Linda Holeman’s second YA novel (she’s the author of Promise Song) is the story of Mercy, a 15-year-old loner living with her mother and aunt in a working-class neighbourhood in what is likely Winnipeg. Mercy is old beyond her years, coping with a depressed mother, an alcoholic aunt, and the pending return of her aunt’s sexually predatory boyfriend. If this all weren’t enough, she’s also the main breadwinner in the family and has just started a new school.

To psychically protect herself, Mercy cuts off her alluring, golden locks and dyes what remains of her hair black. With this symbolic act, she hardens herself, but also cuts off human companionship. That is, until a friend comes along – her first ever. Through this unexpected friendship, Mercy learns to open up and eventually ask for the help she desperately needs.
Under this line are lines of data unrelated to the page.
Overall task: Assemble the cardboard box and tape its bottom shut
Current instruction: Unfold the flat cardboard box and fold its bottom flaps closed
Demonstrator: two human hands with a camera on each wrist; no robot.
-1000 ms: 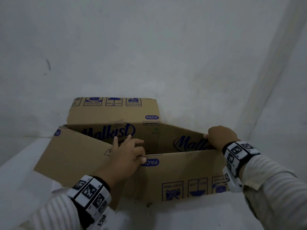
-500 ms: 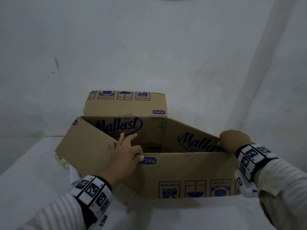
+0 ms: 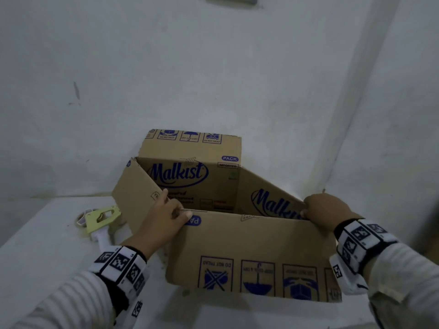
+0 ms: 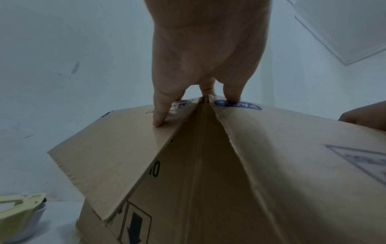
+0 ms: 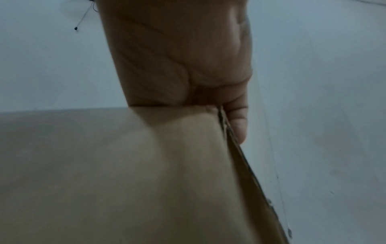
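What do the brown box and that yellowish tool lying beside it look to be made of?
Box: matte brown corrugated cardboard, printed in blue; its cut flap edge shows fluting in the left wrist view. Tape dispenser: pale yellow-green body, probably painted metal with small screws, and a white handle that looks like plastic.

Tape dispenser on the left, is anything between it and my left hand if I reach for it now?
Nothing visible stands between them. The tape dispenser lies on the white surface left of the cardboard box, beside its left flap. The left hand currently grips the box's near-left corner.
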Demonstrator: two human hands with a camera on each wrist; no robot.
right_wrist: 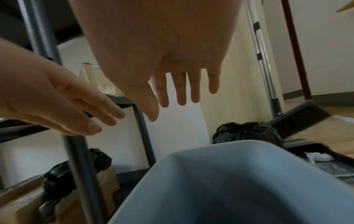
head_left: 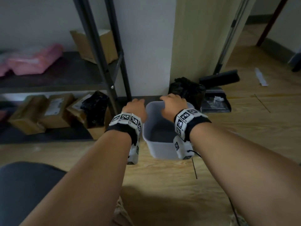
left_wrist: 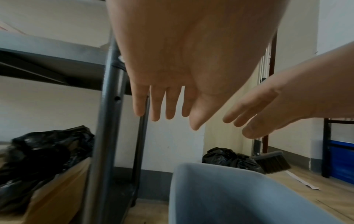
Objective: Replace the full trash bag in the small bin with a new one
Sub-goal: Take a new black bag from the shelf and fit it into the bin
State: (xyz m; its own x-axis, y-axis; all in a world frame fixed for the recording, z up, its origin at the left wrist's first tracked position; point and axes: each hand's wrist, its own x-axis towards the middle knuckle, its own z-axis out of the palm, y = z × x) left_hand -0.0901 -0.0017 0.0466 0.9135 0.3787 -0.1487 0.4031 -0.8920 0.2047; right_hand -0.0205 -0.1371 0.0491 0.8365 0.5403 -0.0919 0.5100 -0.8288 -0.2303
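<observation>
The small grey bin (head_left: 160,144) stands on the wood floor with its bare inside showing and no liner visible. Above its far left corner hovers my left hand (head_left: 136,105); my right hand (head_left: 173,101) is over the far rim. In the wrist views the left hand (left_wrist: 168,104) and right hand (right_wrist: 182,91) have straight, spread fingers and hold nothing, clear of the bin rim (left_wrist: 220,168) (right_wrist: 229,145). A tied, full black trash bag (head_left: 186,89) (left_wrist: 228,156) (right_wrist: 247,131) sits on the floor against the wall just behind the bin.
A dark metal shelf rack (head_left: 114,74) stands left of the bin, with cardboard boxes (head_left: 53,110) and a crumpled black bag (head_left: 96,106) beneath it. A dustpan (head_left: 215,103) and broom (head_left: 219,78) lie right of the tied bag. A dark chair seat (head_left: 24,185) is near left.
</observation>
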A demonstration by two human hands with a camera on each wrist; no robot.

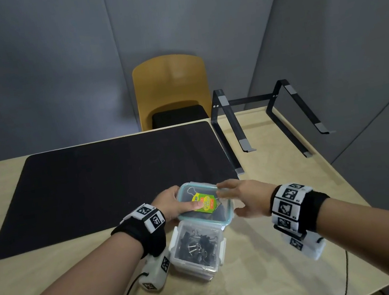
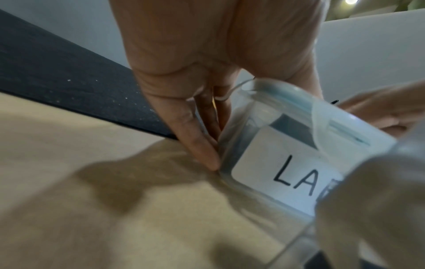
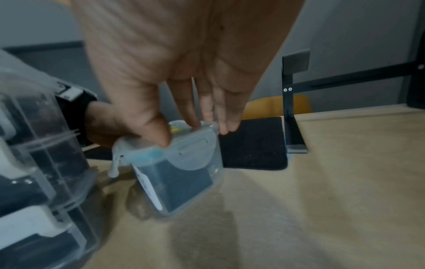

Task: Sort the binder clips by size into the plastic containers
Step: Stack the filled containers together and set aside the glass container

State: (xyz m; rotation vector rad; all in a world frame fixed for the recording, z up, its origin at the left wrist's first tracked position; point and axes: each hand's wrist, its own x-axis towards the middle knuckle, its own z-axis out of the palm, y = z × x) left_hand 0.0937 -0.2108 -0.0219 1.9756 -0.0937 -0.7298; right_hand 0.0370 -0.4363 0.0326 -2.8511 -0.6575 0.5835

Mercy’s Birds is deceptively interesting. It starts off awkwardly, with a heavy dose of overwrought metaphors and a narrative emphasis on Mercy’s fear of her aunt’s boyfriend. For the first few chapters, I thought I was headed into a formulaic tale about sexual abuse. Instead what resulted was a complex, gritty story of a young woman coming to emotional maturity.

Holeman’s depiction of Mercy’s inner life feels real, and many of the scenes are charged, while steering clear of melodrama. Even supporting characters, such as Mercy’s Italian-Canadian boss at the flower shop where she works and her fortune-telling (and often drunk) aunt, come alive fully. Holeman is adept at translating weighty emotional complexities into simple, honest language. Even words that are likely to be new to the average teenage reader are explained in a way that blends smoothly into the narrative.

I was touched by Mercy’s Birds and I think a lot of teenagers will be too.